Соборные города – это маленькие городишки с огромными кафедральными соборами, где совершаются бесконечно долгие богослужения, причем церковный сторож подходит к туристу и велит сесть на скамью и слушать, как поет хор, а не глазеть на потолок и колонны. Таково обыкновение сторожей в Эли, Линкольне, Йорке и Дэрхеме; что делается в других местах, не знаю, потому что больше нигде не был.

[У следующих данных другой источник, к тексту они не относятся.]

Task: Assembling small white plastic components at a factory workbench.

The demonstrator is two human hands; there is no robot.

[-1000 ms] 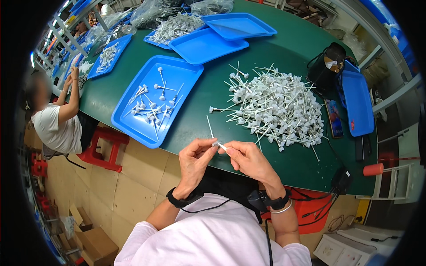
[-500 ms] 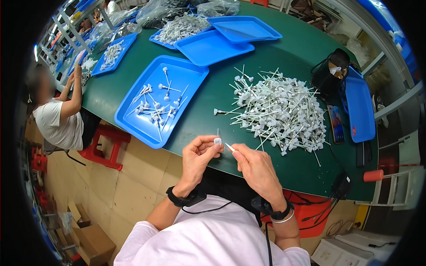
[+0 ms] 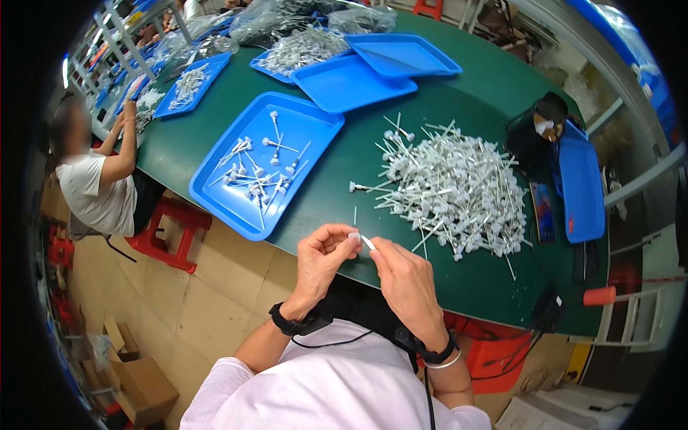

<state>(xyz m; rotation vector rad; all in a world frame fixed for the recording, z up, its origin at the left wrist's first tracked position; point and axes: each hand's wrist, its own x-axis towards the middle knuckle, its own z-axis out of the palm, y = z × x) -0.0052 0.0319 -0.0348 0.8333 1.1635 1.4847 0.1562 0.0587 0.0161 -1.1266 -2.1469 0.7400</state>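
Note:
Close to the table's near edge, my left hand (image 3: pixel 322 259) pinches a small part with a white square head (image 3: pixel 355 236) and a thin stem pointing up. My right hand (image 3: pixel 406 281) is closed on a slim white pointed piece (image 3: pixel 368 242), whose tip meets or nearly meets the white head. Whether they touch I cannot tell. Ahead to the right lies a big heap of similar white-headed stemmed parts (image 3: pixel 455 190). A blue tray (image 3: pixel 315 129) ahead to the left holds several such parts, some with dark metal sections.
More blue trays (image 3: pixel 344 89) lie at the back, one under a heap of parts. On the right are a black bag (image 3: pixel 534 132), a phone (image 3: pixel 542 211) and another blue tray (image 3: pixel 582 186). A co-worker (image 3: pixel 97 179) sits at the left; cables (image 3: pixel 527 340) hang at the right.
My right hand has moved left, bringing the slim white piece up to the white head in my left hand. The view has shifted slightly.

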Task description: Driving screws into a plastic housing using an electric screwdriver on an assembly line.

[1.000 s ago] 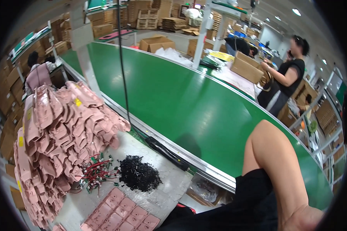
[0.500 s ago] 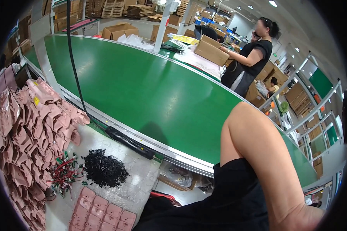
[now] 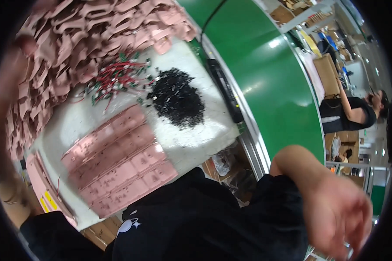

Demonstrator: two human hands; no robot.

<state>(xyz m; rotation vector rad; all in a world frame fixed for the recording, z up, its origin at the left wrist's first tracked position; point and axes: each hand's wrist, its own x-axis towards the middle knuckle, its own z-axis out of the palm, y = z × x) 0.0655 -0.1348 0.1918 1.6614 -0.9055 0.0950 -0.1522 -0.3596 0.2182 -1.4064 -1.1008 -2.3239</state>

Я прослушал невероятное множество литаний, псалмов, гимнов и песнопений, причем заметил, что в английских соборах перекрытия обычно деревянные, вследствие чего в английской церковной архитектуре не развилась опорная система континентальной готики и вертикальные устои имеют вид сложной системы труб; убедился, что протестантские церковные сторожа черствее душой, чем католические, но так же падки на чаевые, как и сторожа итальянские, только, как джентльменам, им надо давать больше; и, наконец, я увидал, что реформация, посбивав головы статуям и изгнав из церковных стен иконы и прочие языческие идолы, поступила по-свински. Из-за этого английские соборы голы и странны, словно нежилые дома. А еще безобразнее то, что закрытые хоры для священника, служек и избранных прихожан расположены посредине главного нефа, прочие же смертные сидят внизу и ничего не видят, кроме более или менее украшенных резьбой перил хоров и задней стенки органа. Таким образом, главный неф основательно изуродован, единое цельное пространство разрезано пополам. Ничего нелепее я никогда не видал. И так как на хорах все еще что-то поют, то надо встать и убраться отсюда.





Эли, Эли, lama sabachtani![59] Подвел еси меня, Эли, мертвый город у подножия романского собора, когда я, утомленный и жаждущий, в пять часов пополудни стучался в двери чайных и трактиров, пивных, табачных киосков и писчебумажных магазинов и не открыли мне. В пять часов пополудни Эли спит; к сожалению, у меня не было времени исследовать, что делается в Эли в три часа пополудни или в десять часов утра, – вероятно, там вообще всегда спят. Я уселся в общественном парке среди коровьих лепешек и полюбовался почтенным собором, воздвигнутым здесь во славу Божию. Галки, летающие вокруг колокольни, – это, вероятно, души сторожей, при жизни путавших людей в церкви.

Линкольн лепится на холме, у него есть замок и собор и что-то оставшееся еще от римлян – забыл, что именно. Собор мрачный и красивый, и там отправляют какие-то службы для трех сторожей, которые неприязненно караулят меня. Что я могу поделать? Прощайте, церковные сторожа, поеду осматривать Йорк.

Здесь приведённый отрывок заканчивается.